- Task objective
Set down again exactly the lines of the listing below that fall between the line holding "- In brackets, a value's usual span" and the line holding "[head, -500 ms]", inclusive.

*** Begin section ***

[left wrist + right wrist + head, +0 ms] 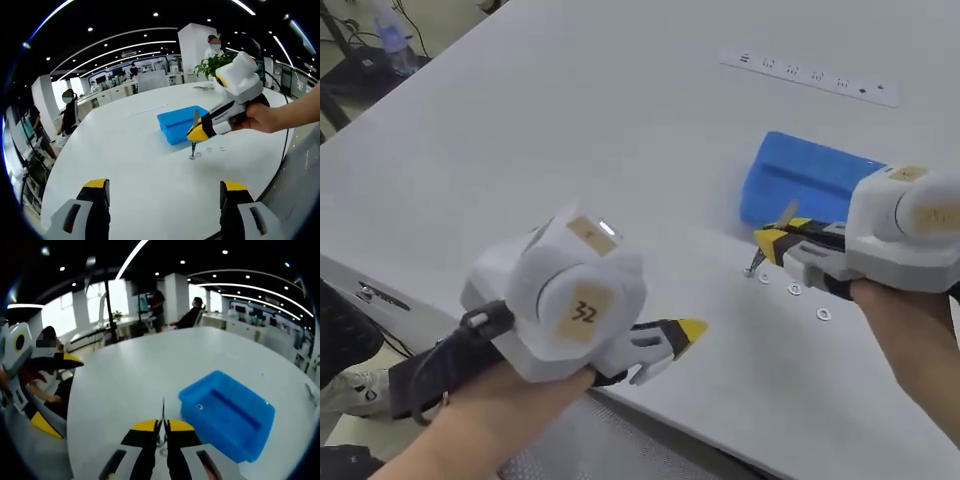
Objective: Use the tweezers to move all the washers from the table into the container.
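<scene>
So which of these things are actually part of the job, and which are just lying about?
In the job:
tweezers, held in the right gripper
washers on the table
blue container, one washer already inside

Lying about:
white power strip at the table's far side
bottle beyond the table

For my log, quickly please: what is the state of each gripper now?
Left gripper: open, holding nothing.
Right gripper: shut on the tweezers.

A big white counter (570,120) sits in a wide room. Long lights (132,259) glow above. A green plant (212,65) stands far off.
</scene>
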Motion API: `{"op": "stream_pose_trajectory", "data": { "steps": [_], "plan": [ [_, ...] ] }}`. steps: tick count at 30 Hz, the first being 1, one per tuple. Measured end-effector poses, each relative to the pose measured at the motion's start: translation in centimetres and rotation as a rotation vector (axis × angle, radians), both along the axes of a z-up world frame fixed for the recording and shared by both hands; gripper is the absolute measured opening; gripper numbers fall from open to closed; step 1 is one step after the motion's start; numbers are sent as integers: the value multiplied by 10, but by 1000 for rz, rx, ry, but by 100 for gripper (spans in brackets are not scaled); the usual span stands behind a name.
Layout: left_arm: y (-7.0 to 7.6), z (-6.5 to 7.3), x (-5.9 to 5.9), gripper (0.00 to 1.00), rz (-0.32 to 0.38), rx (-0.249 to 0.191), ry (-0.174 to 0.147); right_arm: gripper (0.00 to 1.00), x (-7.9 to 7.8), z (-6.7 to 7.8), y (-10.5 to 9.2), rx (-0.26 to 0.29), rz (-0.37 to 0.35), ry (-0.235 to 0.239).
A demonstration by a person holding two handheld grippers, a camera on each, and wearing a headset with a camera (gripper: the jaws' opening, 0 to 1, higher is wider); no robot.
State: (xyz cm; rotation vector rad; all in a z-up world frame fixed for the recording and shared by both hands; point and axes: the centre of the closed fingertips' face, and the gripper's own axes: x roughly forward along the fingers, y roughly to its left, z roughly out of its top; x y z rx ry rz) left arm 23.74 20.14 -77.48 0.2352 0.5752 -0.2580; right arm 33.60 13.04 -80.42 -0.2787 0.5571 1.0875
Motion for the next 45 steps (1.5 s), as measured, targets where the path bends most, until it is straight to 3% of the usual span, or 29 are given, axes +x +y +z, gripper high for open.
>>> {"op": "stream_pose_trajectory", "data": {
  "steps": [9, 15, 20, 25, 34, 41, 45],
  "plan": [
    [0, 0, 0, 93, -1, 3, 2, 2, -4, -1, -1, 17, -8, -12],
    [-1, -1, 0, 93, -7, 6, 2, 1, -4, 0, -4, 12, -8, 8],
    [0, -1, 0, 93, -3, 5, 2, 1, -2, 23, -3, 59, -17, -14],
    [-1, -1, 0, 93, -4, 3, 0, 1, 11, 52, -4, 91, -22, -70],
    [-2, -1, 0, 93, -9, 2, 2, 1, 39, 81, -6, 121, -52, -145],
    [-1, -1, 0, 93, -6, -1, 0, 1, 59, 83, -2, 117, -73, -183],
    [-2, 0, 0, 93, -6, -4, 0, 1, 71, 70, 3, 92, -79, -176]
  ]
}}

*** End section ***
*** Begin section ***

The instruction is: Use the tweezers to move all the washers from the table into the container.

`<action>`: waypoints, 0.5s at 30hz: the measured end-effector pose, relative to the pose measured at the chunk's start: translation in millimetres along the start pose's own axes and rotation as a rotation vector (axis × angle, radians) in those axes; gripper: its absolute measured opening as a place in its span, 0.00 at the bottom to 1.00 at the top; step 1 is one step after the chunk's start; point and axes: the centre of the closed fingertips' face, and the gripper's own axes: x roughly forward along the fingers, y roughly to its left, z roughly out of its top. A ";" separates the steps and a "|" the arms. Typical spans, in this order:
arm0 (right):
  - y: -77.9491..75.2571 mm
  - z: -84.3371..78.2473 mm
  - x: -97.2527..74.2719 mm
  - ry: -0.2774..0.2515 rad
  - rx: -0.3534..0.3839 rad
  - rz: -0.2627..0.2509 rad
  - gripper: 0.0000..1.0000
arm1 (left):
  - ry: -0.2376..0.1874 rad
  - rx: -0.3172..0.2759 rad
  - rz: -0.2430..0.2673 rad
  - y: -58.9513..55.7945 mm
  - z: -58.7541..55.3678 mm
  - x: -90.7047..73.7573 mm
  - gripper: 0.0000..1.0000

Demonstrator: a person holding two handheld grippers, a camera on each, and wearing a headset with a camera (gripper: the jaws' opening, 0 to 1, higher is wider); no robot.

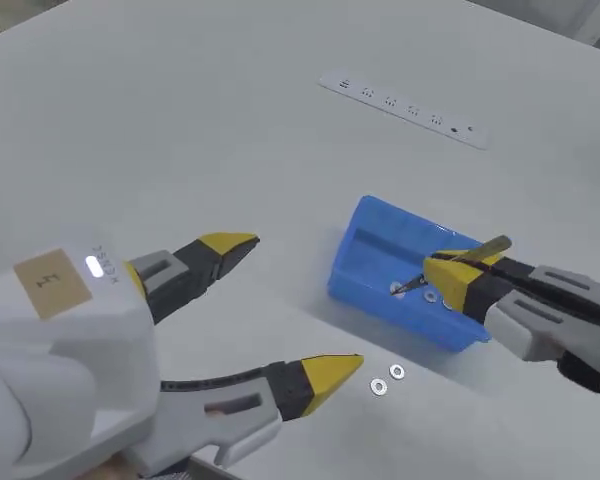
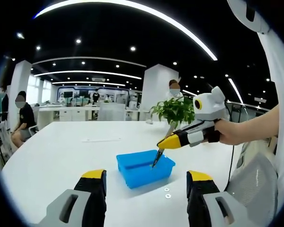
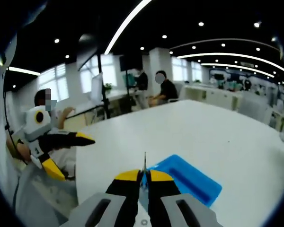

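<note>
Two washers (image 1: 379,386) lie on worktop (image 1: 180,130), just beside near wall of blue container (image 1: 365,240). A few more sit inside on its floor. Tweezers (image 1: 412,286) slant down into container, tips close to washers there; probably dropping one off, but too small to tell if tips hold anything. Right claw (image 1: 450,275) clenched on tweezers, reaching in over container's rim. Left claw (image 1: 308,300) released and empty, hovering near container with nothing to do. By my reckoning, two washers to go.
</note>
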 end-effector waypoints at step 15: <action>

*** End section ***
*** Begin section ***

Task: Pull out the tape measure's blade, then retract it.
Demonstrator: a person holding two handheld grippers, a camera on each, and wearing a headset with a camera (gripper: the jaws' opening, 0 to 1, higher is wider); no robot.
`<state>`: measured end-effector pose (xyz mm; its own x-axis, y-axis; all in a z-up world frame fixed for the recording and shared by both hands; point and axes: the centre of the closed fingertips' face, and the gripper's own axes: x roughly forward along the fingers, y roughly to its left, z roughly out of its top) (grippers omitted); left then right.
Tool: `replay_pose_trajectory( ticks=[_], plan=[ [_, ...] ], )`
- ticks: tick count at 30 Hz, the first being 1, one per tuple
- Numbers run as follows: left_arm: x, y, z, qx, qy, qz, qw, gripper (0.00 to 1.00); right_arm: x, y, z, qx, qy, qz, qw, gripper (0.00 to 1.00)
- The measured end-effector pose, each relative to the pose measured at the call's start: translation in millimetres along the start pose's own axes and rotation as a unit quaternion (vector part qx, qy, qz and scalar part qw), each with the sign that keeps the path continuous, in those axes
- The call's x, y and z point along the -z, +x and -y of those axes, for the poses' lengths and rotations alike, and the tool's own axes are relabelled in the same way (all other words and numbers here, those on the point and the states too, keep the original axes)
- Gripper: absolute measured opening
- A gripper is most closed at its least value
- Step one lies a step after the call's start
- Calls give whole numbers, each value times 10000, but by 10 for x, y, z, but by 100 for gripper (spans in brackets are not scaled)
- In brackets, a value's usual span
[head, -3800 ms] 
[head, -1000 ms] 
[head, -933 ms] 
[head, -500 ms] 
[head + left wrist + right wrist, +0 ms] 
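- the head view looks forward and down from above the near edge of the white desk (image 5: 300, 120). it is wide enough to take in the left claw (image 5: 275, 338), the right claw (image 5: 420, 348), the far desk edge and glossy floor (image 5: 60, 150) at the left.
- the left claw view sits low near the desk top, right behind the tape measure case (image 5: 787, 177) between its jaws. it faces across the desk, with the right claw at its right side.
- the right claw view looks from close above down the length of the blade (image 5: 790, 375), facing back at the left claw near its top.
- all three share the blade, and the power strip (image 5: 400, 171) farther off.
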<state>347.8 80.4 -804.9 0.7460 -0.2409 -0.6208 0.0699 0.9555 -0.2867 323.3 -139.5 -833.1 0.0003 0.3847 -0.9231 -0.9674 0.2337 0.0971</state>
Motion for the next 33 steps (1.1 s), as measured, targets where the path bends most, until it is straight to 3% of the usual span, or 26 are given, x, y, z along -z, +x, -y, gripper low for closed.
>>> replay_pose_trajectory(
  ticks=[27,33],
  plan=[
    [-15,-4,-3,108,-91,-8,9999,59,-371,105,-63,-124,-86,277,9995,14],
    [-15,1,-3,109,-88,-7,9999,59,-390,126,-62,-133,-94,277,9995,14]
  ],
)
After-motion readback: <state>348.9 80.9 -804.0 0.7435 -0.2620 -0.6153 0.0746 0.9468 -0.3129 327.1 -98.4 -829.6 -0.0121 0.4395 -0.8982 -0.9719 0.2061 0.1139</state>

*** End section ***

- Final answer
- In brackets, a value's usual span
[head, -3800 ms] 
[head, -1000 ms] 
[head, -933 ms] 
[head, -500 ms] 

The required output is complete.